This article is part of a series of articles that takes a closer look at Btrfs. This is the default filesystem for Fedora Workstation and Fedora Silverblue since Fedora Linux 33.
Introduction
Filesystems are one of the foundations of modern computers. They are an essential part of every operating system and they usually work unnoticed. However, modern filesystems such as Btrfs offer many great features that make working with computers more convenient. Next to other things they can, for example, transparently compress your files for you or build a solid foundation for incremental backups.
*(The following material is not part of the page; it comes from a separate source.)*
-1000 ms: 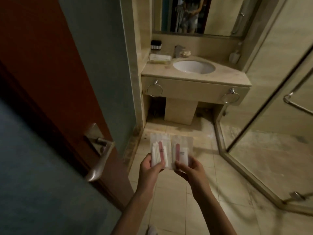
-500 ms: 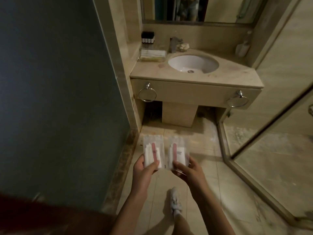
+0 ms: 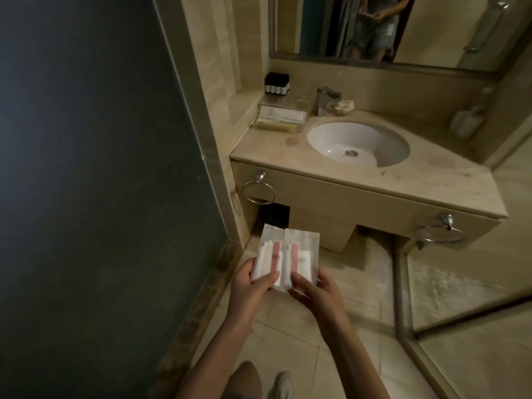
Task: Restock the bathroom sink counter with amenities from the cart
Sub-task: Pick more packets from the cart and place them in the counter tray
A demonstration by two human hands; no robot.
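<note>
Holding amenity packets at lower centre, left hand pinching one, right hand the other; probably mid-delivery. Next: reach the tabletop upper right and lay them by the tray.

Clear, glossy plastic sachets appear in front of a shiny white ceramic basin, sunk in a smooth, stained beige stone counter. Polished chrome towel rings hang below the basin, above dull, pale floor tiles.
</note>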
This article gives you a high-level overview of how the Btrfs filesystem works and some of the features it has. It will not go into much technical detail nor look at the implementation. More detailed explanations of some highlighted features follow in later articles of this series.
What is a filesystem?
If you’ve heard before how filesystems work on the most basic level, then this isn’t new to you and you can skip to the next section. Otherwise, read ahead for a short introduction into what makes a filesystem in the first place.
In simple terms, a filesystem allows your PC to find the data that it stores on disk. This sounds like a trivial task, but in essence any type of non-volatile storage device today (such as HDDs, SSDs, SD cards, etc…) is still mostly what it was back in 1970 when PCs were being invented: A (huge) collection of storage blocks.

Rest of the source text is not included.